What to do:
Type the records out again in full, exactly.

Dataset records:
<<<<

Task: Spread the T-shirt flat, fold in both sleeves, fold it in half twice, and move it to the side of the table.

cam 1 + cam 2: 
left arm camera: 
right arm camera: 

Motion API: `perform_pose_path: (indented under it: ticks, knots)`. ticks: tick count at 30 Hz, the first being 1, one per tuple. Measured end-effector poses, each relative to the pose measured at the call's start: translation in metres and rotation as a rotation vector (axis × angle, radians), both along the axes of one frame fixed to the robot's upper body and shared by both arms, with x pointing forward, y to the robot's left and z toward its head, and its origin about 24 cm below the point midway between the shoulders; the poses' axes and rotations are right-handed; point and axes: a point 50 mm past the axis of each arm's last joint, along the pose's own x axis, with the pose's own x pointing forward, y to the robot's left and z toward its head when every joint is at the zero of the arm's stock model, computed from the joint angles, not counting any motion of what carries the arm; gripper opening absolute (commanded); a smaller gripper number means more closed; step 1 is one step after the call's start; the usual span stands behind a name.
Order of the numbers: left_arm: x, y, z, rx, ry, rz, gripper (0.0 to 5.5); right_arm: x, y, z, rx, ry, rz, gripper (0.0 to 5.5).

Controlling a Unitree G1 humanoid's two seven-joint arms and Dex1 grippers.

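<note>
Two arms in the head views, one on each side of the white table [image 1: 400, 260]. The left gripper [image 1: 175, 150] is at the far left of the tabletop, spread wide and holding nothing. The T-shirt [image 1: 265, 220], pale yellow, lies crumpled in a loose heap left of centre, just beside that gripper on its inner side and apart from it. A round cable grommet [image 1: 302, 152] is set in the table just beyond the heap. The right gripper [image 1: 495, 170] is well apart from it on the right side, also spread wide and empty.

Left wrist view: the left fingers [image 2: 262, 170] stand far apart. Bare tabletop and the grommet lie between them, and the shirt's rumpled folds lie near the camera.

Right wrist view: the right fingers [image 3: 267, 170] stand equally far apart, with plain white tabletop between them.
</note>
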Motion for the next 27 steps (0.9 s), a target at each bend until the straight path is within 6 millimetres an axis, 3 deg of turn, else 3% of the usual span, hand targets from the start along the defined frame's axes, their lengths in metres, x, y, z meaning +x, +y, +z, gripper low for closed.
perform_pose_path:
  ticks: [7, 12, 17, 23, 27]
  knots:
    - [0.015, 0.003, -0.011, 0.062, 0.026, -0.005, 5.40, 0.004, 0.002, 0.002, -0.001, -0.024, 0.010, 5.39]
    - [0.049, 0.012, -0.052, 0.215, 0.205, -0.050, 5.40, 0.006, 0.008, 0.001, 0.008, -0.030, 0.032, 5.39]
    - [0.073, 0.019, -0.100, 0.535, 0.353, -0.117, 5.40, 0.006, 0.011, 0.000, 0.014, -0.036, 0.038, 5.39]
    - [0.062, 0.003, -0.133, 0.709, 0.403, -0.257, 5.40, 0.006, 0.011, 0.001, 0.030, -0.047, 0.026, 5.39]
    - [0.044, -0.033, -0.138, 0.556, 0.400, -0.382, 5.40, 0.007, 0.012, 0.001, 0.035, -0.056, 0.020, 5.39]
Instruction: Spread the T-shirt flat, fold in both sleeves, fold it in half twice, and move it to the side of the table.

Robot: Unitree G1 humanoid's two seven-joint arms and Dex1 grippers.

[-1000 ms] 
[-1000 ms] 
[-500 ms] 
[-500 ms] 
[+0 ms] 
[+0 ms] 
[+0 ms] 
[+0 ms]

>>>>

Task output:
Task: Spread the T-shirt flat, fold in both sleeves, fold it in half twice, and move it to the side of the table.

cam 1 + cam 2: 
left arm camera: 
right arm camera: 

Motion API: `perform_pose_path: (indented under it: ticks, knots)`. ticks: tick count at 30 Hz, the first being 1, one per tuple. Measured end-effector poses, each relative to the pose measured at the call's start: translation in metres and rotation as a rotation vector (axis × angle, radians), both along the axes of one frame fixed to the robot's upper body and shared by both arms, with x pointing forward, y to the robot's left and z toward its head, and its origin about 24 cm below the point midway between the shoulders; the poses' axes and rotations are right-handed; point and axes: a point 50 mm past the axis of each arm's last joint, along the pose's own x axis, with the pose's own x pointing forward, y to the robot's left and z toward its head when every joint is at the zero of the arm's stock model, computed from the joint angles, not counting any motion of what carries the arm; gripper opening absolute (commanded); a smaller gripper number means more closed; step 1 is one step after the call's start; the usual span stands behind a name.
Order of the numbers: left_arm: x, y, z, rx, ry, rz, gripper (0.0 to 5.5); right_arm: x, y, z, rx, ry, rz, gripper (0.0 to 5.5).

Controlling a Unitree G1 humanoid's two seven-joint arms and Dex1 grippers.

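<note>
Two arms in the head views, one on each side of the white table [image 1: 400, 260]. The left gripper [image 1: 175, 150] is at the far left of the tabletop, spread wide and holding nothing. The T-shirt [image 1: 265, 220], pale yellow, lies crumpled in a loose heap left of centre, just beside that gripper on its inner side and apart from it. A round cable grommet [image 1: 302, 152] is set in the table just beyond the heap. The right gripper [image 1: 495, 170] is well apart from it on the right side, also spread wide and empty.

Left wrist view: the left fingers [image 2: 262, 170] stand far apart. Bare tabletop and the grommet lie between them, and the shirt's rumpled folds lie near the camera.

Right wrist view: the right fingers [image 3: 267, 170] stand equally far apart, with plain white tabletop between them.
</note>
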Motion for the next 27 steps (0.9 s), a target at each bend until the straight path is within 6 millimetres an axis, 3 deg of turn, else 3% of the usual span, hand targets from the start along the defined frame's axes, their lengths in metres, x, y, z meaning +x, +y, +z, gripper low for closed.
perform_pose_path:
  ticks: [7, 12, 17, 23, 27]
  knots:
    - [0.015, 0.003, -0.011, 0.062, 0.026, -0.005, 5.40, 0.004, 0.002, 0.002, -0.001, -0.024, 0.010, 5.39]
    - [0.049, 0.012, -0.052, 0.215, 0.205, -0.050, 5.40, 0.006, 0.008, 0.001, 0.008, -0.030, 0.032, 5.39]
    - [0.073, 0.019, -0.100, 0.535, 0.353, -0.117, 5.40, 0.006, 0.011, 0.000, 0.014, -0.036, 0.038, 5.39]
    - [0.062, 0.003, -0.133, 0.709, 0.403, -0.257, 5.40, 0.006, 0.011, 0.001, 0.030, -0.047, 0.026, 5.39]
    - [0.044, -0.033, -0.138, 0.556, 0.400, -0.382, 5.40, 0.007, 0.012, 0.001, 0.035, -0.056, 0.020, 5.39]
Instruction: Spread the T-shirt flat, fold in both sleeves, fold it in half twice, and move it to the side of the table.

Robot: Unitree G1 humanoid's two seven-joint arms and Dex1 grippers.

[-1000 ms] 
[-1000 ms] 
[-500 ms] 
[-500 ms] 
[+0 ms] 
[+0 ms] 
[+0 ms] 
[+0 ms]

Nothing more belongs to this answer.